Leaving the pictures aside, return all of the data below exactly.

════════════════

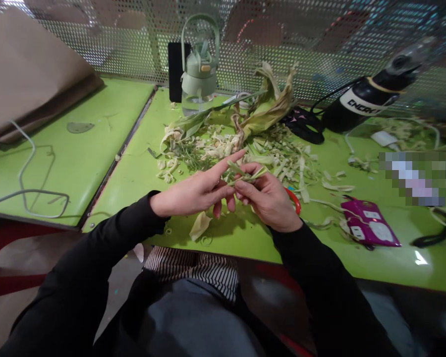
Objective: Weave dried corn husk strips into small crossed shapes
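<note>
My left hand is over the front of the table, index finger stretched out, its thumb and lower fingers closed at one end of a green corn husk strip. My right hand pinches the same strip between thumb and fingers, close to the left fingertips. Just behind both hands lies a heap of shredded husk pieces. A larger dried corn husk rests on the heap. Beside my right wrist a red loop handle shows in part. One loose husk piece lies below the hands.
A water bottle and a dark phone stand at the back against the perforated screen. To the right are a dark bottle and a purple power strip. Brown paper and bent wire occupy the left.
</note>
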`<control>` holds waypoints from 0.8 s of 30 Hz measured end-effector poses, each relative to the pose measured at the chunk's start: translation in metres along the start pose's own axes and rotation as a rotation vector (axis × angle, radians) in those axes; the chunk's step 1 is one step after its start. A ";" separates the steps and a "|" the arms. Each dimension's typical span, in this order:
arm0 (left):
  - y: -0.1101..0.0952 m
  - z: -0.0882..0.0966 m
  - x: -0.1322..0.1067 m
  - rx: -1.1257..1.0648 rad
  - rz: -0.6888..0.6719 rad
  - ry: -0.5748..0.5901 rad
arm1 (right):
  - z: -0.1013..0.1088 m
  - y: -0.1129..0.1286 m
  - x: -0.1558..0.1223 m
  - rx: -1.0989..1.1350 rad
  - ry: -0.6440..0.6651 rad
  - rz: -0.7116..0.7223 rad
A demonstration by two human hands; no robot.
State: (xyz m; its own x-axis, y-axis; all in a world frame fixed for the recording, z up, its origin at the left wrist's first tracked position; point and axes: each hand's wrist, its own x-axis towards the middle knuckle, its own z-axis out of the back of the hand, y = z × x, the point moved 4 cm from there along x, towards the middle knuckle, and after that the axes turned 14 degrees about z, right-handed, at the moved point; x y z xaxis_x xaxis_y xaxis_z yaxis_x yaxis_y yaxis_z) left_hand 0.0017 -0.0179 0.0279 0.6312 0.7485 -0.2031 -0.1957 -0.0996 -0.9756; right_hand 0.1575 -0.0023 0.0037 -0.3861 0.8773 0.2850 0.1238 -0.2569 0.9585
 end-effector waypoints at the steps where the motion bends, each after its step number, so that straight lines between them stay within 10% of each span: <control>1: 0.000 -0.001 -0.001 0.013 -0.009 0.000 | 0.000 0.000 0.000 0.013 -0.019 -0.002; 24: 0.013 0.004 0.013 -0.070 0.039 -0.062 | 0.007 0.007 0.002 -0.158 -0.035 0.016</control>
State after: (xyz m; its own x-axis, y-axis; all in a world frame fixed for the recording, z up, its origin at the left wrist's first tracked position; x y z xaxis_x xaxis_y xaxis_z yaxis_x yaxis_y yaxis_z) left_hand 0.0040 -0.0068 0.0126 0.5760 0.7821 -0.2378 -0.1653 -0.1735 -0.9709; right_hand 0.1643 0.0007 0.0110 -0.3529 0.8853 0.3027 -0.0170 -0.3295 0.9440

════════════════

_Output for this exercise_
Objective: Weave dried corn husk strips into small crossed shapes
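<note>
My left hand is over the front of the table, index finger stretched out, its thumb and lower fingers closed at one end of a green corn husk strip. My right hand pinches the same strip between thumb and fingers, close to the left fingertips. Just behind both hands lies a heap of shredded husk pieces. A larger dried corn husk rests on the heap. Beside my right wrist a red loop handle shows in part. One loose husk piece lies below the hands.
A water bottle and a dark phone stand at the back against the perforated screen. To the right are a dark bottle and a purple power strip. Brown paper and bent wire occupy the left.
</note>
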`<control>` holds waypoints from 0.8 s of 30 Hz measured end-effector poses, each relative to the pose measured at the chunk's start: translation in metres along the start pose's own axes and rotation as a rotation vector (axis × angle, radians) in those axes; the chunk's step 1 is one step after its start. A ";" separates the steps and a "|" the arms. Each dimension's typical span, in this order:
arm0 (left):
  - y: -0.1101..0.0952 m
  - z: -0.0882..0.0966 m
  - x: -0.1322..0.1067 m
  - rx: -1.1257..1.0648 rad
  - rz: -0.6888..0.6719 rad
  - ry: -0.5748..0.5901 rad
arm1 (right):
  - z: -0.1013..0.1088 m
  - y: -0.1129..0.1286 m
  - x: -0.1558..0.1223 m
  - rx: -1.0989..1.1350 rad
  - ry: -0.6440..0.6651 rad
  - rz: -0.7116..0.7223 rad
A demonstration by two human hands; no robot.
State: (xyz m; its own x-axis, y-axis; all in a world frame fixed for the recording, z up, its origin at the left wrist's first tracked position; point and axes: each hand's wrist, its own x-axis towards the middle knuckle, its own z-axis out of the back of the hand, y = z × x, the point moved 4 cm from there along x, towards the middle knuckle, and after that the axes turned 14 degrees about z, right-handed, at the moved point; x y z xaxis_x xaxis_y xaxis_z yaxis_x yaxis_y yaxis_z) left_hand 0.0017 -0.0179 0.0279 0.6312 0.7485 -0.2031 -0.1957 -0.0996 -0.9756; right_hand 0.1575 -0.0023 0.0037 -0.3861 0.8773 0.2850 0.1238 -0.2569 0.9585
 end-effector waypoints at the steps where the motion bends, each after its step number, so that straight lines between them stay within 10% of each span: <control>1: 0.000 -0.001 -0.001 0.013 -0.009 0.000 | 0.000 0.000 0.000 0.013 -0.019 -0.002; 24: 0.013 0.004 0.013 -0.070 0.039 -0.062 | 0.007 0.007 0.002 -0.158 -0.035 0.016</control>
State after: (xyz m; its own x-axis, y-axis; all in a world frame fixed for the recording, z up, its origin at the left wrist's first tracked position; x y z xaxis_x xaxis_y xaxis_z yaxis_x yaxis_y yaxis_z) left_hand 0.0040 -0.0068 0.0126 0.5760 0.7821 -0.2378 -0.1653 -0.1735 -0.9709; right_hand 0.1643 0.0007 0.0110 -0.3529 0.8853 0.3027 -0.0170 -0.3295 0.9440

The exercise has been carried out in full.